Genome-wide association analysis advanced understanding of blood pressure (BP), a major risk factor for vascular conditions such as coronary heart disease and stroke. Accounting for smoking behavior may help identify BP loci and extend our knowledge of its genetic architecture. We performed genome-wide association meta-analyses of systolic and diastolic BP incorporating gene-smoking interactions in 610,091 individuals. Stage 1 analysis examined ∼18.8 million SNPs and small insertion/deletion variants in 129,913 individuals from four ancestries (European, African, Asian, and Hispanic) with follow-up analysis of promising variants in 480,178 additional individuals from five ancestries.
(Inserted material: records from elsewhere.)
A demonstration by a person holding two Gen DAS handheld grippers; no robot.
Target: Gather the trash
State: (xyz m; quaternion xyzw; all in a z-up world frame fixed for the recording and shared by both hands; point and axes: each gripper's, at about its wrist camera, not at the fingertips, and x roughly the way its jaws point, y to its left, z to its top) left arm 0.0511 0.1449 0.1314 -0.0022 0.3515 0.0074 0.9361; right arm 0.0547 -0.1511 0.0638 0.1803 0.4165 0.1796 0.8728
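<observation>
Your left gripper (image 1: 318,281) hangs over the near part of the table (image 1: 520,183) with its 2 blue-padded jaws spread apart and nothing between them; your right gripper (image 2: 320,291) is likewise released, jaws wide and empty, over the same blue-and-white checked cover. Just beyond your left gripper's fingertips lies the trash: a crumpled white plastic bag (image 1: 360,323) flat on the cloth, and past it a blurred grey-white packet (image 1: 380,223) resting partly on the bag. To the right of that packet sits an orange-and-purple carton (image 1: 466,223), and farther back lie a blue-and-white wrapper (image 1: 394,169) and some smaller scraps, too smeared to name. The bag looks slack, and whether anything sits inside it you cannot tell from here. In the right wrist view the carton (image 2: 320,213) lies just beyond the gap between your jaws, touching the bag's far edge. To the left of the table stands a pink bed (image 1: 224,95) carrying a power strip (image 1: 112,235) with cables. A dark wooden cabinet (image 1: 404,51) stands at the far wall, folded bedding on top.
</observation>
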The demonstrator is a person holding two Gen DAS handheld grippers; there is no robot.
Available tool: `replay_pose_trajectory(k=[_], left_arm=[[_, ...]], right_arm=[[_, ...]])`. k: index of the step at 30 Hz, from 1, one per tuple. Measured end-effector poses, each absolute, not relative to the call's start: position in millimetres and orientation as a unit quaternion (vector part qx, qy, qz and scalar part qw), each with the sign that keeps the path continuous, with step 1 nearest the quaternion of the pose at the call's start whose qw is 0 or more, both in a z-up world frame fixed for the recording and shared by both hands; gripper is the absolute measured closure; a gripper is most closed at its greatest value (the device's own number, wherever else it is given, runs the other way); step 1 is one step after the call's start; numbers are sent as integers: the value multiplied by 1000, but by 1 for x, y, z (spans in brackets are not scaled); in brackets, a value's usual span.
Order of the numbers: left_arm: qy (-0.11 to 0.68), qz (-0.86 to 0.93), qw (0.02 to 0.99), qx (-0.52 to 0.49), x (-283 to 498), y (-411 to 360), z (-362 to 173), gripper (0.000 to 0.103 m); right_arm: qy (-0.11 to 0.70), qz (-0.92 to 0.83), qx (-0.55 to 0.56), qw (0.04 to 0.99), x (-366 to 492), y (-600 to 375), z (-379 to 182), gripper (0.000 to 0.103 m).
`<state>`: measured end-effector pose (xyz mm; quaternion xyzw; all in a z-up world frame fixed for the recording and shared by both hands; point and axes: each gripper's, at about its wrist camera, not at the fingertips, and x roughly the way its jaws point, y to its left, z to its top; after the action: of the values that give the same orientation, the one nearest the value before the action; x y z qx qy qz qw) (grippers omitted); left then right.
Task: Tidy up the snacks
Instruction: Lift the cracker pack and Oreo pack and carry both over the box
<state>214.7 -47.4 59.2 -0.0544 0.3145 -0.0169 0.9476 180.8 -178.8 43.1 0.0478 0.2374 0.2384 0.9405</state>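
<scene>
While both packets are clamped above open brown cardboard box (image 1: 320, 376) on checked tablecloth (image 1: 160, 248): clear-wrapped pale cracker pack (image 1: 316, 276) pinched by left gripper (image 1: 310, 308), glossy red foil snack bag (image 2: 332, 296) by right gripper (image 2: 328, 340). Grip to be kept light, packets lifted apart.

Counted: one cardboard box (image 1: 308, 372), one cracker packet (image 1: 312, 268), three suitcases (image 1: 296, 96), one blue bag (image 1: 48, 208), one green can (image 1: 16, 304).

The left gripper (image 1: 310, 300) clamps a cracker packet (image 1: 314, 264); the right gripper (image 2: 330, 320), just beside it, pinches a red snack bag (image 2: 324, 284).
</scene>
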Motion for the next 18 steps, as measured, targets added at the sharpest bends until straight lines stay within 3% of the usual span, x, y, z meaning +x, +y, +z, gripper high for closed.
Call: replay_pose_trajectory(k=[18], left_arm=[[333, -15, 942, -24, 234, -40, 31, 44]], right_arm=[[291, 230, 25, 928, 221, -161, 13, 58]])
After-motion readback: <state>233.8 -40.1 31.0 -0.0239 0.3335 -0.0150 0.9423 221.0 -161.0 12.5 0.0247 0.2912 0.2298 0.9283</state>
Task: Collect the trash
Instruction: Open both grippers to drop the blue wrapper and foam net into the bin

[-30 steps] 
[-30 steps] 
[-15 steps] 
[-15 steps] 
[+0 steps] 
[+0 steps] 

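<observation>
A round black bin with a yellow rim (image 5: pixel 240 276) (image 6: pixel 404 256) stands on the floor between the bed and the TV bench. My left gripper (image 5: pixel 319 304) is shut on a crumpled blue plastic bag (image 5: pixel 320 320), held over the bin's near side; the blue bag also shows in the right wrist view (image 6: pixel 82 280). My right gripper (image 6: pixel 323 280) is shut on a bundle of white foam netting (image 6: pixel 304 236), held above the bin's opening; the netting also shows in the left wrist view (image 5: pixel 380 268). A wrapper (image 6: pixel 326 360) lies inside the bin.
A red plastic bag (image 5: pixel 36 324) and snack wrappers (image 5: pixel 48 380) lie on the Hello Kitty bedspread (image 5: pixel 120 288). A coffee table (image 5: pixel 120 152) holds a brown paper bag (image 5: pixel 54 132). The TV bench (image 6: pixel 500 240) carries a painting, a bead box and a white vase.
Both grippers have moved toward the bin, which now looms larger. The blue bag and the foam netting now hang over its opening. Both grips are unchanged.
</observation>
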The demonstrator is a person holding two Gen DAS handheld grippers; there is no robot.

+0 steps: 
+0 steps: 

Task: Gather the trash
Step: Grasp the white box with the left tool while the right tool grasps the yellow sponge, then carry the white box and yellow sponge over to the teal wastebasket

We identified 15 loci that were genome-wide significant (p < 5 × 10−8) in stage 1 and formally replicated in stage 2. A combined stage 1 and 2 meta-analysis identified 66 additional genome-wide significant loci (13, 35, and 18 loci in European, African, and trans-ancestry, respectively). A total of 56 known BP loci were also identified by our results (p < 5 × 10−8). Of the newly identified loci, ten showed significant interaction with smoking status, but none of them were replicated in stage 2. Several loci were identified in African ancestry, highlighting the importance of genetic studies in diverse populations. The identified loci show strong evidence for regulatory features and support shared pathophysiology with cardiometabolic and addiction traits. They also highlight a role in BP regulation for biological candidates such as modulators of vascular structure and function (CDKN1B, BCAR1-CFDP1, PXDN, EEA1), ciliopathies (SDCCAG8, RPGRIP1L), telomere maintenance (TNKS, PINX1, AKTIP), and central dopaminergic signaling (MSRA, EBF2).

Publication Source (Journal or Book title)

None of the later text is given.